Exercise description ->
Transcribe exactly the line that contains "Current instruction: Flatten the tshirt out" and each line that comes after it in the material, the last line included, and nothing more.
◆ ◆ ◆ ◆
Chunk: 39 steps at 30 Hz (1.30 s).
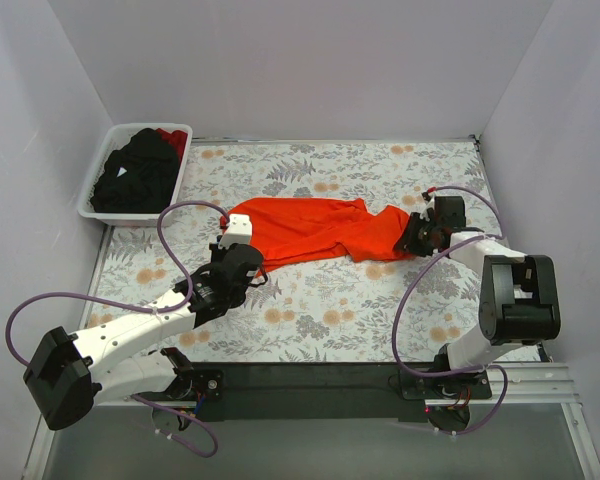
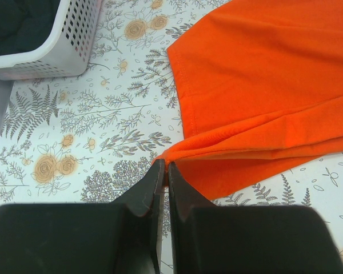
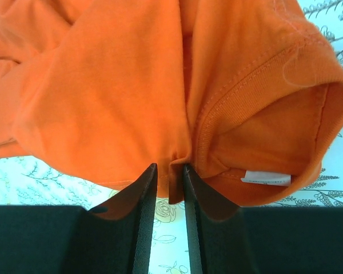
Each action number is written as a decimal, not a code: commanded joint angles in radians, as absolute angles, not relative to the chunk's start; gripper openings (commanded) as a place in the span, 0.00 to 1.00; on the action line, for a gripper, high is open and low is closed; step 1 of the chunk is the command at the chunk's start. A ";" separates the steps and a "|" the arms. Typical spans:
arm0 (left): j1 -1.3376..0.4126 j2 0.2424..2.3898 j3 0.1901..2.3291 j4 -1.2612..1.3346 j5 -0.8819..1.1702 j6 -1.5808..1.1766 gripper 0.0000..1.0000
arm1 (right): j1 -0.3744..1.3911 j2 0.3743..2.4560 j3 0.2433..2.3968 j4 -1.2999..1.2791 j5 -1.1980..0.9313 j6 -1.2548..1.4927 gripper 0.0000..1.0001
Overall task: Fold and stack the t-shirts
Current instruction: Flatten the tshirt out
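Observation:
A bright orange t-shirt (image 1: 320, 230) lies stretched sideways across the flowered table (image 1: 330, 310). My left gripper (image 1: 252, 262) is at its lower left corner. In the left wrist view the gripper (image 2: 164, 168) is shut on that bunched corner of the orange shirt (image 2: 263, 85). My right gripper (image 1: 412, 240) is at the shirt's right end, beside the collar. In the right wrist view its jaws (image 3: 168, 168) stand slightly apart, and a small fold of the orange cloth (image 3: 114, 85) hangs between them, against the right finger. The white neck label (image 3: 266, 178) shows inside the collar. Black t-shirts (image 1: 135, 175) and a dark red one (image 1: 172, 140) lie in the basket.
The white plastic basket (image 1: 105, 175) stands at the back left corner, and its perforated wall (image 2: 74, 51) shows close by in the left wrist view. White walls close the table on the left, back and right. Purple cables loop from both arms.

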<state>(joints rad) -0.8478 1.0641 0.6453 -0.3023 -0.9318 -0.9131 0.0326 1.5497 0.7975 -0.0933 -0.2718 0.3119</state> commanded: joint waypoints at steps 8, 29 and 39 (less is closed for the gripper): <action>-0.844 1.037 0.643 -0.284 -0.951 -0.913 0.00 | 0.023 1.568 0.775 -0.035 -0.285 0.305 0.21; -0.678 1.113 0.788 -0.175 -0.828 -0.885 0.00 | -0.055 1.402 1.195 -0.308 -0.253 0.284 0.01; -0.525 1.319 1.216 -0.075 -0.785 -0.652 0.00 | -0.236 1.454 1.566 -0.409 -0.437 0.330 0.01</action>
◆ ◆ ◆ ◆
Written solution ->
Current instruction: Flatten the tshirt out
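Observation:
A bright orange t-shirt (image 1: 320, 230) lies stretched sideways across the flowered table (image 1: 330, 310). My left gripper (image 1: 252, 262) is at its lower left corner. In the left wrist view the gripper (image 2: 164, 168) is shut on that bunched corner of the orange shirt (image 2: 263, 85). My right gripper (image 1: 412, 240) is at the shirt's right end, beside the collar. In the right wrist view its jaws (image 3: 168, 168) stand slightly apart, and a small fold of the orange cloth (image 3: 114, 85) hangs between them, against the right finger. The white neck label (image 3: 266, 178) shows inside the collar. Black t-shirts (image 1: 135, 175) and a dark red one (image 1: 172, 140) lie in the basket.
The white plastic basket (image 1: 105, 175) stands at the back left corner, and its perforated wall (image 2: 74, 51) shows close by in the left wrist view. White walls close the table on the left, back and right. Purple cables loop from both arms.
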
<state>(joints rad) -0.8478 1.0641 0.6453 -0.3023 -0.9318 -0.9131 0.0326 1.5497 0.7975 -0.0933 -0.2718 0.3119</state> commanded: joint waypoints at steps 8, 29 and 39 (less is closed for the gripper): <action>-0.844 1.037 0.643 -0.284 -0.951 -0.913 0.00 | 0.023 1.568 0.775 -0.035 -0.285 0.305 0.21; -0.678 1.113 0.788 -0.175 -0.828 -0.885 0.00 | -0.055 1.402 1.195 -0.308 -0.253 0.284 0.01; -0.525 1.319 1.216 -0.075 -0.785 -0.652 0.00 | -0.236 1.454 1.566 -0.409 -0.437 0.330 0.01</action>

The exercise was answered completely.